Exercise details:
Write the listing below out again in full, dropping its pictures.

Data block:
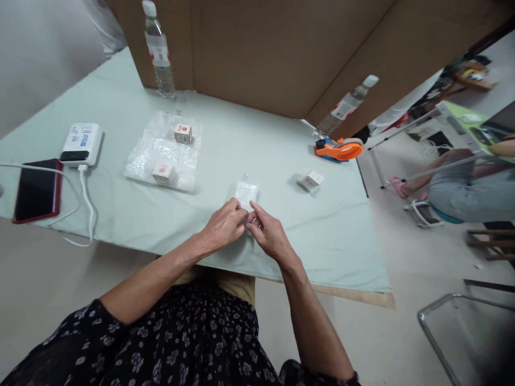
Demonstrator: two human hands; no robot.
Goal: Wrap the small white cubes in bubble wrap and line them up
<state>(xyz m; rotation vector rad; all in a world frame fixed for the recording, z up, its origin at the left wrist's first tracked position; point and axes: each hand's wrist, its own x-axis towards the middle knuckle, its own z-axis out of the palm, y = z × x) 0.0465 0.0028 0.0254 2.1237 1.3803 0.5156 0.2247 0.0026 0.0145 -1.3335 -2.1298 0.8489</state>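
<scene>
A small clear bubble wrap bag [246, 192] lies at the middle of the table, its near end hidden by my fingers. My left hand [228, 222] is closed, thumb and forefinger pinching that near end from the left. Opposite it, my right hand [269, 229] has curled fingers meeting my left fingertips, its forefinger along the bag's right edge. Whether the bag contains anything is hard to make out. To the right sits a small white box [314, 178] partly in clear wrap. At left, a large bubble wrap sheet [151, 145] bears a small printed box [183, 133] and another small box [162, 172].
An orange tape dispenser [340, 150] stands by a water bottle [341, 111] at the right. Another bottle [161, 59] stands before the cardboard panel [249, 53]. A power bank [82, 143], cable and phone [38, 190] lie at left. A seated person [470, 185] is at far right.
</scene>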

Output of the exercise:
Demonstrator: two human hands; no robot.
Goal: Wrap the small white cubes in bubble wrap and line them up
<state>(xyz m; rotation vector rad; all in a world frame fixed for the recording, z up, its origin at the left wrist's first tracked position; point and axes: each hand's wrist, its own x-axis towards the middle knuckle, its own z-axis out of the palm, y = z × x) 0.0465 0.0028 0.0254 2.1237 1.3803 0.5156 0.2247 0.0026 0.0145 -1.3335 -2.1298 0.8489</state>
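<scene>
A small clear bubble wrap bag [246, 192] lies at the middle of the table, its near end hidden by my fingers. My left hand [228, 222] is closed, thumb and forefinger pinching that near end from the left. Opposite it, my right hand [269, 229] has curled fingers meeting my left fingertips, its forefinger along the bag's right edge. Whether the bag contains anything is hard to make out. To the right sits a small white box [314, 178] partly in clear wrap. At left, a large bubble wrap sheet [151, 145] bears a small printed box [183, 133] and another small box [162, 172].
An orange tape dispenser [340, 150] stands by a water bottle [341, 111] at the right. Another bottle [161, 59] stands before the cardboard panel [249, 53]. A power bank [82, 143], cable and phone [38, 190] lie at left. A seated person [470, 185] is at far right.
</scene>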

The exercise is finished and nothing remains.